ABSTRACT The demographic change with a rising proportion of very old people and diminishing resources leads to an intensification of the use of telemedicine and home care concepts. To provide individualized decision support, data from different sources, e.g. vital signs sensors and home environmental sensors, need to be combined and analyzed together. Furthermore, a standardized decision support approach is necessary.
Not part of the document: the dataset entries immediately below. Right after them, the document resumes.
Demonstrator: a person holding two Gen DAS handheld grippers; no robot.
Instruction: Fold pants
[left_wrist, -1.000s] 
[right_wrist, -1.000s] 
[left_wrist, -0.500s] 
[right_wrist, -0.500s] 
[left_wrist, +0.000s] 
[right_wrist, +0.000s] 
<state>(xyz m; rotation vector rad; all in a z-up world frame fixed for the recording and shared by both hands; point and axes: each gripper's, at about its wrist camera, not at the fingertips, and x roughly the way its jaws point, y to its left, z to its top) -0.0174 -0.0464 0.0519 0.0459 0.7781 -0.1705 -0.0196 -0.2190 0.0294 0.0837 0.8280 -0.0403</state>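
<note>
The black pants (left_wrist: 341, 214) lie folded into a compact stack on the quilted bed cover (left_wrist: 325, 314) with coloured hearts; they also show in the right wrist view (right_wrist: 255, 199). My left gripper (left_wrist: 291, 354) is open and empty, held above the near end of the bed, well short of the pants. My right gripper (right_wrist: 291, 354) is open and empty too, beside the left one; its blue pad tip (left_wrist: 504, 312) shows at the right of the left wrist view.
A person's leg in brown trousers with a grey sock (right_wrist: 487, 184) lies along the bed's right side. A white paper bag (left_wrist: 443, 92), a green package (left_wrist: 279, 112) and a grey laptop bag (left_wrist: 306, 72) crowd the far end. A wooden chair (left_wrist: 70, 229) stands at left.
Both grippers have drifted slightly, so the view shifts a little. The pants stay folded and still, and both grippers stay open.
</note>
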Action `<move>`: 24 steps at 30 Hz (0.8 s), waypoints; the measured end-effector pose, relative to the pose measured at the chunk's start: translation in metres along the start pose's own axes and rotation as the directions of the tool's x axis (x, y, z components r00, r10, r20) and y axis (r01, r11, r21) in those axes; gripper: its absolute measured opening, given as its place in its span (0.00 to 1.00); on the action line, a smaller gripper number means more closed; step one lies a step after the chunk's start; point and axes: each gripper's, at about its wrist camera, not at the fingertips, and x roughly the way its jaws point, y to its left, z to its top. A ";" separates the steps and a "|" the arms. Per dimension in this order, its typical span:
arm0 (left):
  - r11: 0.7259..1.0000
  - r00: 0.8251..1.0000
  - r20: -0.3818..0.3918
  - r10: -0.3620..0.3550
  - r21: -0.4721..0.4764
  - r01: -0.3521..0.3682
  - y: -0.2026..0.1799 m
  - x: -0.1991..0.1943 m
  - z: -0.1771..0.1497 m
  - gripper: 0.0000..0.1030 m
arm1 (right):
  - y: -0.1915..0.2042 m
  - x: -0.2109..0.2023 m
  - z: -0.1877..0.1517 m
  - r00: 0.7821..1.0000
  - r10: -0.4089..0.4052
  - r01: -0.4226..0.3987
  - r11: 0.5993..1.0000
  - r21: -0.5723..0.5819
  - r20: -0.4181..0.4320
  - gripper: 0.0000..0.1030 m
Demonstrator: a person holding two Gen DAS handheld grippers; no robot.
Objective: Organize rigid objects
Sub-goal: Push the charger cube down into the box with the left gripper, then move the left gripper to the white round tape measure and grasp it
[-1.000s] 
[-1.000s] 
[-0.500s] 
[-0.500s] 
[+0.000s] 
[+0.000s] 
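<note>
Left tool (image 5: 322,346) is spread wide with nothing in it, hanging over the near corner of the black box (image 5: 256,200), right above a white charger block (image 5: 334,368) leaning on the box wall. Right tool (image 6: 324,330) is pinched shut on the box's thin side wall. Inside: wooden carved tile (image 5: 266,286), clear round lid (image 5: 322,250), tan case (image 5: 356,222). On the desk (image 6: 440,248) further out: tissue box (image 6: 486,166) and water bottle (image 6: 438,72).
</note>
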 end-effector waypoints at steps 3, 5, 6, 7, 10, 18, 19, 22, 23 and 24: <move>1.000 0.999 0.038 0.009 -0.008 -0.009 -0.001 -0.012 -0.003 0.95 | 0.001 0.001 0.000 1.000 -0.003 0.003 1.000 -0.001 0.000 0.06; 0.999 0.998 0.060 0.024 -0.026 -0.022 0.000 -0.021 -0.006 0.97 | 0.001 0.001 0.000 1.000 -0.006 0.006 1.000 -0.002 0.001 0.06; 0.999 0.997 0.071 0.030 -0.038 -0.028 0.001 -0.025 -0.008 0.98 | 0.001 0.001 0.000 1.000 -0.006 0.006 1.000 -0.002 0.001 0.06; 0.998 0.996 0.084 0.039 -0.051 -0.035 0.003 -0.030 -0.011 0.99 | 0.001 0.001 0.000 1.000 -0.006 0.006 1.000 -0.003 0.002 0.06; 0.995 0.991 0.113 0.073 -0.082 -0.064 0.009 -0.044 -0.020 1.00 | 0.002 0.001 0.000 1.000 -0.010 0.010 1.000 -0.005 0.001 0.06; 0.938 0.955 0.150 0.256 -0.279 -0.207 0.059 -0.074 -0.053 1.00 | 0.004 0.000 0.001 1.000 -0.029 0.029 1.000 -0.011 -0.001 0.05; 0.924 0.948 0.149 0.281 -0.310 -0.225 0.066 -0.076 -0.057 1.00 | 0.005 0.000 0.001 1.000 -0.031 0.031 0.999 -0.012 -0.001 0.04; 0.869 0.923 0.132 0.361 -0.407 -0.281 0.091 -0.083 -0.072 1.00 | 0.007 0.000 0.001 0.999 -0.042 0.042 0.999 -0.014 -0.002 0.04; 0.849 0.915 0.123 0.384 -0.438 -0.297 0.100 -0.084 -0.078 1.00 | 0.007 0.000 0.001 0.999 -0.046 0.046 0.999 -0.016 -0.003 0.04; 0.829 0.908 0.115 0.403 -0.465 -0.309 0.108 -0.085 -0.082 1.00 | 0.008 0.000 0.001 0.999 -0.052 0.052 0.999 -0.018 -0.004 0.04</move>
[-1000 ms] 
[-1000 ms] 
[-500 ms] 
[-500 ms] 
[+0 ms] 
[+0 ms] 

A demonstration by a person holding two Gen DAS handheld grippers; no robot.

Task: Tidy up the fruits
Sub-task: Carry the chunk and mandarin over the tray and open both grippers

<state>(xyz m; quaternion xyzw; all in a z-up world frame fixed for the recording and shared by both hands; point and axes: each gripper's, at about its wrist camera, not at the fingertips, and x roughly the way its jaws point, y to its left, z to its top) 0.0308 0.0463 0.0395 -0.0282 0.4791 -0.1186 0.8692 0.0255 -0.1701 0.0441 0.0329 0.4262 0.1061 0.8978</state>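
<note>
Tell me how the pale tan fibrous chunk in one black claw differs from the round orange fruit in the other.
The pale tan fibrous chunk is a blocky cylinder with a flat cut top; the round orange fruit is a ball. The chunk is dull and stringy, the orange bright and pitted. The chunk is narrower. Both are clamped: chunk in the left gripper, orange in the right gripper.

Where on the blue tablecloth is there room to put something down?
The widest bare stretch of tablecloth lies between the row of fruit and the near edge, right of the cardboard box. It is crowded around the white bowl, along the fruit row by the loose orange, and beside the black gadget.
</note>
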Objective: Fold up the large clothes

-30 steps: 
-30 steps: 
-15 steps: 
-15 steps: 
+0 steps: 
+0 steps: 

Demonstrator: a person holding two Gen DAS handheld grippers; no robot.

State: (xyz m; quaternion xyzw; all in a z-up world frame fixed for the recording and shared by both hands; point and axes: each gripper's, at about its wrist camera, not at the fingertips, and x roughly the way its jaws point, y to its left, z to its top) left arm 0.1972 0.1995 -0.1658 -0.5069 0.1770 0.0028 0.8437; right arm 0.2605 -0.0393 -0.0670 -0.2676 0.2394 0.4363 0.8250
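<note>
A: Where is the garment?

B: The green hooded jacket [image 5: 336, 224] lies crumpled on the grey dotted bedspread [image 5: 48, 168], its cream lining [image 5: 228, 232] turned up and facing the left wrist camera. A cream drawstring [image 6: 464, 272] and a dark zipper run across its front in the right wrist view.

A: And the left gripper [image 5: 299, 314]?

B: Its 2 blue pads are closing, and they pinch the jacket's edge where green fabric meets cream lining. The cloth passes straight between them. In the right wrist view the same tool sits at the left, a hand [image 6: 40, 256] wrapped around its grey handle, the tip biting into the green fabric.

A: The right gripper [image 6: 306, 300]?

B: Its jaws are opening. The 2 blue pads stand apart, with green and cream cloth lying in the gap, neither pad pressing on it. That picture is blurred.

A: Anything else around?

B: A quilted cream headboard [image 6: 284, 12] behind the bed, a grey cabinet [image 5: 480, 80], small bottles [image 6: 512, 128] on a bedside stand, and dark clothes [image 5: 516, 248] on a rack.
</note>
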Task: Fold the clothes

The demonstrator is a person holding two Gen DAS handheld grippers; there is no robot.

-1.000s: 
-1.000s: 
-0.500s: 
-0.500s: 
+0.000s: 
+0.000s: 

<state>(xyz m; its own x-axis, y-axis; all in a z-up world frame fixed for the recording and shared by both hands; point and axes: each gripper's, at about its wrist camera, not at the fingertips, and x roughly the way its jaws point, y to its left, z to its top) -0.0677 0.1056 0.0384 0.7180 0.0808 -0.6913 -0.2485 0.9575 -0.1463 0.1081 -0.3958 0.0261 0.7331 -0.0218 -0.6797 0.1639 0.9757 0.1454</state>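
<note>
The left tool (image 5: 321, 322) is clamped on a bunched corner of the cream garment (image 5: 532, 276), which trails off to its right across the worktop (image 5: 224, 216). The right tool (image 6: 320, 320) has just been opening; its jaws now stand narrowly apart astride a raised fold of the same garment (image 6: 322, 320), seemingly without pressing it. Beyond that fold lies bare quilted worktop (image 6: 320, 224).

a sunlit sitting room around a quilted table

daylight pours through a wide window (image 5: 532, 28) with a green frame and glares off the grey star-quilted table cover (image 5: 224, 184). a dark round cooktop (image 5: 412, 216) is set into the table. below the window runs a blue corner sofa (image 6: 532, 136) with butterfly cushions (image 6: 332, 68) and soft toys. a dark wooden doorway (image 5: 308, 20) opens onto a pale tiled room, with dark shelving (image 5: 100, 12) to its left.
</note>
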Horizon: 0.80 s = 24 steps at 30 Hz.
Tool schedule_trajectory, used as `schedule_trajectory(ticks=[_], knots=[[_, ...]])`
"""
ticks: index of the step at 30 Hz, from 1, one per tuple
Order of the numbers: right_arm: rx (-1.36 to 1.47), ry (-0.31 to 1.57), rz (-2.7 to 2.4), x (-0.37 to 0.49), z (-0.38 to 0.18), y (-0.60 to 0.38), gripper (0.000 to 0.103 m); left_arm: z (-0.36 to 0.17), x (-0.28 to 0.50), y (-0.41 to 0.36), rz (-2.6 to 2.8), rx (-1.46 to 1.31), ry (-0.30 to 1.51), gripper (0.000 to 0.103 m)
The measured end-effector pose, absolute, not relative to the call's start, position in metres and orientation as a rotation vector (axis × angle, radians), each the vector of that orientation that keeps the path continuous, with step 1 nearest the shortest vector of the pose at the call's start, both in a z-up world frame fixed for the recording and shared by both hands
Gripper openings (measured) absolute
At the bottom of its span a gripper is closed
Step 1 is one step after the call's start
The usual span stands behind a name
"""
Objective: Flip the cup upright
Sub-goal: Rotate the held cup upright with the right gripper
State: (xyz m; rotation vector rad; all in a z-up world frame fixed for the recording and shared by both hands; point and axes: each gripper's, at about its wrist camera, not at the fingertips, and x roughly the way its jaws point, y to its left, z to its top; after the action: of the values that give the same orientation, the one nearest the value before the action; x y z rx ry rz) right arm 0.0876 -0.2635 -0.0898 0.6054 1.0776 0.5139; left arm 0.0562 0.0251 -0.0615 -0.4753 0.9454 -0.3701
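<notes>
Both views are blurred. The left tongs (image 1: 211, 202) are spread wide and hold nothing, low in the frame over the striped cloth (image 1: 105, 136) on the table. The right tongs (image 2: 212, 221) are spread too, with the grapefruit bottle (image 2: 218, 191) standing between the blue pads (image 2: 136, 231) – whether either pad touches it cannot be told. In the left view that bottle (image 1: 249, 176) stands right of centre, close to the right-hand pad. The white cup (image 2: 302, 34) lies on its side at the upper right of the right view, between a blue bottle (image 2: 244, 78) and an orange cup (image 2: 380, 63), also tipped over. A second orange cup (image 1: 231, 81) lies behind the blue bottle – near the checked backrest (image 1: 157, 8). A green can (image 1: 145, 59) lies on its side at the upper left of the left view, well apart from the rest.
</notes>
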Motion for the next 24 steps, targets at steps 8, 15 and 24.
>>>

The aim of our research work is to present a laboratory prototype home care architecture that integrates data from different sources and uses a decision support system based on the HL7 standard Arden Syntax for Medical Logical Modules.
Data from environmental sensors connected to a home bus system are stored in a data base along with data from wireless medical sensors. All data are analyzed using an Arden engine with the medical knowledge represented in Medical Logic Modules.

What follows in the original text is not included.